> _TASK REQUIREMENTS_: From the listing below, copy every line with the word "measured".
MATERIAL PROVIDED below:
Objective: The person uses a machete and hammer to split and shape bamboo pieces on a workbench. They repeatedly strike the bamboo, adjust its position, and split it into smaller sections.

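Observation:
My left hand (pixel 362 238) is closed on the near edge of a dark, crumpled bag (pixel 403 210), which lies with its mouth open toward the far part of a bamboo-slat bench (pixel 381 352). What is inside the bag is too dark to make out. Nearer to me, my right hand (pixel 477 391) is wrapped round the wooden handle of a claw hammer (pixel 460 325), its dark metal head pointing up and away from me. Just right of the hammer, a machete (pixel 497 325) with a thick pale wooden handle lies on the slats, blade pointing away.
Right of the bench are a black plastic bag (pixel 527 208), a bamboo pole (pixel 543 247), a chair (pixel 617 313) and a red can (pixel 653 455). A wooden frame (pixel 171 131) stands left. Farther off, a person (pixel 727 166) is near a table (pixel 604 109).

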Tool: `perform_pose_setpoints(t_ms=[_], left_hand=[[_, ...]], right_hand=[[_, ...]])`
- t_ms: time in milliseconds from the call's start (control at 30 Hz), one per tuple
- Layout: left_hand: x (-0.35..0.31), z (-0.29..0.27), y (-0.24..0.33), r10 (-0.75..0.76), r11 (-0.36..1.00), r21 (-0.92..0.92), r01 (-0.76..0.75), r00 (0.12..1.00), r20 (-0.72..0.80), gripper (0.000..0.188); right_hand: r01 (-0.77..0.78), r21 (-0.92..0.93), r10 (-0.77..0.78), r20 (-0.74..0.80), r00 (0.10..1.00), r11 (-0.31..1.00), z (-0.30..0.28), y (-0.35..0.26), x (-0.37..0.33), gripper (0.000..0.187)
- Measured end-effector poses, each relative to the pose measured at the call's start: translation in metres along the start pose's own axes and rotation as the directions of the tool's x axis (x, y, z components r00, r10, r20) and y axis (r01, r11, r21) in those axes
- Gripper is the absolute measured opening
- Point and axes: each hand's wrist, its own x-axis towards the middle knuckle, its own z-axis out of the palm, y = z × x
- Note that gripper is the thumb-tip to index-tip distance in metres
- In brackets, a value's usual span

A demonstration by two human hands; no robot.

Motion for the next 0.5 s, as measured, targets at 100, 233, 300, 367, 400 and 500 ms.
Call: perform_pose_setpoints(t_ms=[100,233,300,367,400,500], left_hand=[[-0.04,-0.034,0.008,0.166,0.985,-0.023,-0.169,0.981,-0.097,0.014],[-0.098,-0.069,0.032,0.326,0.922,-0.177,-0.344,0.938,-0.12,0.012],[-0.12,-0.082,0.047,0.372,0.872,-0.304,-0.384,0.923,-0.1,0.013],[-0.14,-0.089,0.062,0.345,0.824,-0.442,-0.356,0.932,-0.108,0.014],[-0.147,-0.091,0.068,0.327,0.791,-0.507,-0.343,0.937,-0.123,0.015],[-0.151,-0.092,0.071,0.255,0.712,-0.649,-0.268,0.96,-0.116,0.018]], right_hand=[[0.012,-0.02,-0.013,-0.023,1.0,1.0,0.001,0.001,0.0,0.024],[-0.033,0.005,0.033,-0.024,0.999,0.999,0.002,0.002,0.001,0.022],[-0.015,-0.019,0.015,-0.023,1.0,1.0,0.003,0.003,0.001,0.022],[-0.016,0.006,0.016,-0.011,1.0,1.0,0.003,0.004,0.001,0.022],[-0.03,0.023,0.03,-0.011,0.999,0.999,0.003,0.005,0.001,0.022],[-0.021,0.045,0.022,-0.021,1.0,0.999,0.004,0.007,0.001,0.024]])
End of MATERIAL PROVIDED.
> _RESPONSE AREA_:
- Measured end-effector poses, each relative to the pose measured at the call's start: translation in metres along the start pose's own axes and rotation as the directions of the tool's x axis (x, y, z components r00, r10, r20) and y axis (r01, r11, r21) in those axes
- Gripper is the absolute measured opening
Motion for the next 0.5 s, as measured, targets at 100, 233, 300, 367, 400 and 500 ms.

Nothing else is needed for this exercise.